Why not? There will come a day when you don’t want me to anymore. I can spend the night reveling in the sounds of your gentle breathing, basking in the softness of your baby-skinned hand in mine, and drifting to sleep with my lips pressed gently against your forehead.

I can’t hold you right now.

Yes, I can. But I won’t be able to when you’re 18.

You can’t have those M&Ms; they’re Mama’s.

(Okay, maybe there's just no way around this one.)

There is something heartrendingly beautiful in a child’s belief that he can do anything. As adults, we become complacent. We stick to what we know, what is comfortable, what is easy, and what is safe. We shy away from things that we might fail, because we know how much failure can hurt. We allow that fear to staunch the flow of passion that is born of our hearts—to choke it off before it even has the chance to reach our heads and compel us to act. We settle.

I don’t want my children to settle.

I wish they could feel invincible forever. But we live in an often unforgiving world, a world where people are ready to spew out the word “can’t,” where people use the failures of others to justify their own, where it is the norm to allow the fear of disappointment to dictate our actions.
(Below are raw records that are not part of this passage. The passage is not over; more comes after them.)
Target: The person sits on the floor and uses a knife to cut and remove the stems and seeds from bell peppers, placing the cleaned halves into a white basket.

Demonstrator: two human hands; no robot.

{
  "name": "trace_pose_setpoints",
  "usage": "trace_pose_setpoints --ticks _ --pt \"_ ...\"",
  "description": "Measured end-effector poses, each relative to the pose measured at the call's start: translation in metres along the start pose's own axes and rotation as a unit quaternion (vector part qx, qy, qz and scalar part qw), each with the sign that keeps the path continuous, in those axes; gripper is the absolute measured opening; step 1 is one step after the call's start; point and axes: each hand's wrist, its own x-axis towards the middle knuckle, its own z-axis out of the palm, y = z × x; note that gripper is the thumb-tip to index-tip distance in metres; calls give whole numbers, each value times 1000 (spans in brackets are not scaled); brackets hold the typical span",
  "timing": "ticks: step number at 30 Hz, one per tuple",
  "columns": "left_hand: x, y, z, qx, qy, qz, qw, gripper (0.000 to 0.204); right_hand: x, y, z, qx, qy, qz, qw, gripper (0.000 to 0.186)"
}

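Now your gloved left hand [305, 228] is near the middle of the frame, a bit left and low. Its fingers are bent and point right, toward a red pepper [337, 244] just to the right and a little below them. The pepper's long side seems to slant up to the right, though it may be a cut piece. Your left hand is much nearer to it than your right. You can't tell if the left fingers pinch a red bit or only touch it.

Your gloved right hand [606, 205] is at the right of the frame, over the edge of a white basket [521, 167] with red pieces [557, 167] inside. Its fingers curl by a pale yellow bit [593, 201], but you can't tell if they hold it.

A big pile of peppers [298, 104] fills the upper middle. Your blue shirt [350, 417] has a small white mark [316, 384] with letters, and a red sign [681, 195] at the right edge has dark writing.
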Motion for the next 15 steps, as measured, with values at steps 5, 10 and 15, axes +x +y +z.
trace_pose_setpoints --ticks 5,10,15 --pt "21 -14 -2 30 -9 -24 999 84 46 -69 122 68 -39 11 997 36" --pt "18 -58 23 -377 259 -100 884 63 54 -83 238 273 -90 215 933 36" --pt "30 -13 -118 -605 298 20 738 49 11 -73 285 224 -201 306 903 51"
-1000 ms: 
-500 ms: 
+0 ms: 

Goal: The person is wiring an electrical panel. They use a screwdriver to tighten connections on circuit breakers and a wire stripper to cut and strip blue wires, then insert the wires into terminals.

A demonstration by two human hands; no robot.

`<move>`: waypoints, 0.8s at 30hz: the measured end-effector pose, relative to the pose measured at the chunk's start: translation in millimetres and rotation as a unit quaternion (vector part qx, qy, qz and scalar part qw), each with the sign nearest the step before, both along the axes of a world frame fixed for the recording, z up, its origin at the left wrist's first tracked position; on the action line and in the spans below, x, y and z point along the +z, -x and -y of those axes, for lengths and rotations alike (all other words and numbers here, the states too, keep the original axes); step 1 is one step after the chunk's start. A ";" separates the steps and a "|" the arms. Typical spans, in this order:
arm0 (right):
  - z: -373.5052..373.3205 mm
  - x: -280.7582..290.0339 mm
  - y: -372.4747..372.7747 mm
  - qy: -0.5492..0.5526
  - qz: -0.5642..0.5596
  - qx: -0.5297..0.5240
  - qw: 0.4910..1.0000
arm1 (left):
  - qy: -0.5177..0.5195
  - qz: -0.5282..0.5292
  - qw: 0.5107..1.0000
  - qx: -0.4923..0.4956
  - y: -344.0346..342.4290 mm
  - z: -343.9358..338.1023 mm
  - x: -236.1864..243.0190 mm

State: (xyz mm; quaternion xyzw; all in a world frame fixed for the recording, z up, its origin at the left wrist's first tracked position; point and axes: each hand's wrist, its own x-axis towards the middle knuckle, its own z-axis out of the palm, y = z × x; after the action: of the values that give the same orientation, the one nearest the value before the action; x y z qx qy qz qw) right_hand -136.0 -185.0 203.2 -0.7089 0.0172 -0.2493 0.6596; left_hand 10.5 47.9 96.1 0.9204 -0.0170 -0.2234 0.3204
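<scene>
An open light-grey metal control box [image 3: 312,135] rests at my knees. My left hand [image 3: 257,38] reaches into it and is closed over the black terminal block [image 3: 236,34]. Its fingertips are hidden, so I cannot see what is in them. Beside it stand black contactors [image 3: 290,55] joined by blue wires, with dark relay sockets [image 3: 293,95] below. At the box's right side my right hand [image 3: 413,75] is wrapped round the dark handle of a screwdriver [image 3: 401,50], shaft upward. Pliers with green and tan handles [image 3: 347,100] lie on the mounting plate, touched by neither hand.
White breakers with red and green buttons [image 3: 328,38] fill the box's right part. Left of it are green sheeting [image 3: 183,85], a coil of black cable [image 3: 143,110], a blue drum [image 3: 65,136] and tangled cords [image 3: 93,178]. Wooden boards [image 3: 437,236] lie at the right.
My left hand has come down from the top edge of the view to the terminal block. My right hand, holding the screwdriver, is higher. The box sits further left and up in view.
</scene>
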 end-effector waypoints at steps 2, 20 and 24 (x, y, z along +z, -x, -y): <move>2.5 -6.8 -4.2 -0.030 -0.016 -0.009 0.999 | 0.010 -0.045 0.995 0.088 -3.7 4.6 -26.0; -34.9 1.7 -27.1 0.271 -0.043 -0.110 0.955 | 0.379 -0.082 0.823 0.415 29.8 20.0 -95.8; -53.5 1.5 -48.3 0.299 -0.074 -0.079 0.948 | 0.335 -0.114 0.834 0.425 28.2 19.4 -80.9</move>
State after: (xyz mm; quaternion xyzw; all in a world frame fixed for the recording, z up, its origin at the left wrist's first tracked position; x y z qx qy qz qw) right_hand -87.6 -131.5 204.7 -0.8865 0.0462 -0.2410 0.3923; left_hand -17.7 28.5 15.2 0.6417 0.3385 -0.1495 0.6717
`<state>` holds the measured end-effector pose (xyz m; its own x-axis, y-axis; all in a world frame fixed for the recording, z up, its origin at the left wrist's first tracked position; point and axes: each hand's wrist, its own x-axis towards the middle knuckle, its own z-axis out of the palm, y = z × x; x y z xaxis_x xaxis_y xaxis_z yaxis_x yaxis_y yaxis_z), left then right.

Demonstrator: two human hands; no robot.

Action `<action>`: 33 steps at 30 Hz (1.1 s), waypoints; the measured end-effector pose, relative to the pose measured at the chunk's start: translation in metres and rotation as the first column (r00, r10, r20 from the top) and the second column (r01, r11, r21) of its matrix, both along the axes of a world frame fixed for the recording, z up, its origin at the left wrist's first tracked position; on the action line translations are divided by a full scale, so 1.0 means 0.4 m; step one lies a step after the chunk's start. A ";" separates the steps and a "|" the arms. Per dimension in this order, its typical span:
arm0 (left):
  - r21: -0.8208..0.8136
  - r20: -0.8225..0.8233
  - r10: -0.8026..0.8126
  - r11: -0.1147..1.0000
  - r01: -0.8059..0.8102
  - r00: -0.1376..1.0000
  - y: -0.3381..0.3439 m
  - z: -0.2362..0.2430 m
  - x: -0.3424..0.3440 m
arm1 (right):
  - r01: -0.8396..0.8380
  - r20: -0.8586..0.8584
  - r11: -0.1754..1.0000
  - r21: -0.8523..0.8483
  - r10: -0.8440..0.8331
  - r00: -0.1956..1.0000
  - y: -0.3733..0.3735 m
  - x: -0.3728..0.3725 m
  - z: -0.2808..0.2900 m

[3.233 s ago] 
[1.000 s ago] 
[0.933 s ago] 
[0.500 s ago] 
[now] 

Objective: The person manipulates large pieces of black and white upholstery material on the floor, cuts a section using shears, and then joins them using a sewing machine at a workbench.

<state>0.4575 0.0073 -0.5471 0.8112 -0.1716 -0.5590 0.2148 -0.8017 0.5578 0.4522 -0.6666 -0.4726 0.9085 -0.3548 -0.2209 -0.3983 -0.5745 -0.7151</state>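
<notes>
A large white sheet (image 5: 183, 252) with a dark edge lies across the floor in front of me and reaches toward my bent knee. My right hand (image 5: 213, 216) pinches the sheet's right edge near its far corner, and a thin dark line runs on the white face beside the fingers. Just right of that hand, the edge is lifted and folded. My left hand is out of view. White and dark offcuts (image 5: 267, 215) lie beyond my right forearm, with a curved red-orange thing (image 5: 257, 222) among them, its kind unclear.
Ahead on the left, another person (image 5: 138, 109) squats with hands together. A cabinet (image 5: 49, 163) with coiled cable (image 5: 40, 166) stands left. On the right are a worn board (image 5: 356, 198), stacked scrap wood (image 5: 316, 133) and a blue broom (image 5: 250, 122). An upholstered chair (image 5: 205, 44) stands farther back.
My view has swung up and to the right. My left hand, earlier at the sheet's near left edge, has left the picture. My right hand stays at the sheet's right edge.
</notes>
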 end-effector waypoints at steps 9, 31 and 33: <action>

I hope that as they grow older, and other people scoff when they stumble, they maintain the resiliency that I see in them now. I hope that they remember all the times they proved Mama wrong, and how good it felt. I hope they keep braving steep stairways and garnering stray cheerios.

If there’s one thing I “can’t” do, it’s protect them from the cruelty of others.

But for now, I can teach them that it is better to try and be laughed at than to not try at all.

I can support them. 

I can encourage them to test their limits and push beyond the edges of their potential.

I can applaud their efforts, even when they're futile.

I can allow them to try and fail, and try again, and grow.

I can be there to watch them fork a cheerio.

I can be there to catch them when things are “doo deep.”

I’m not naive. I know that when you’re raising young children, your first priority is to keep them safe. There are times for “shouldn't.” There are times for “won’t.” There are definitely times for “I really don’t feel like it right now.”

But there is never a good time for “can’t.”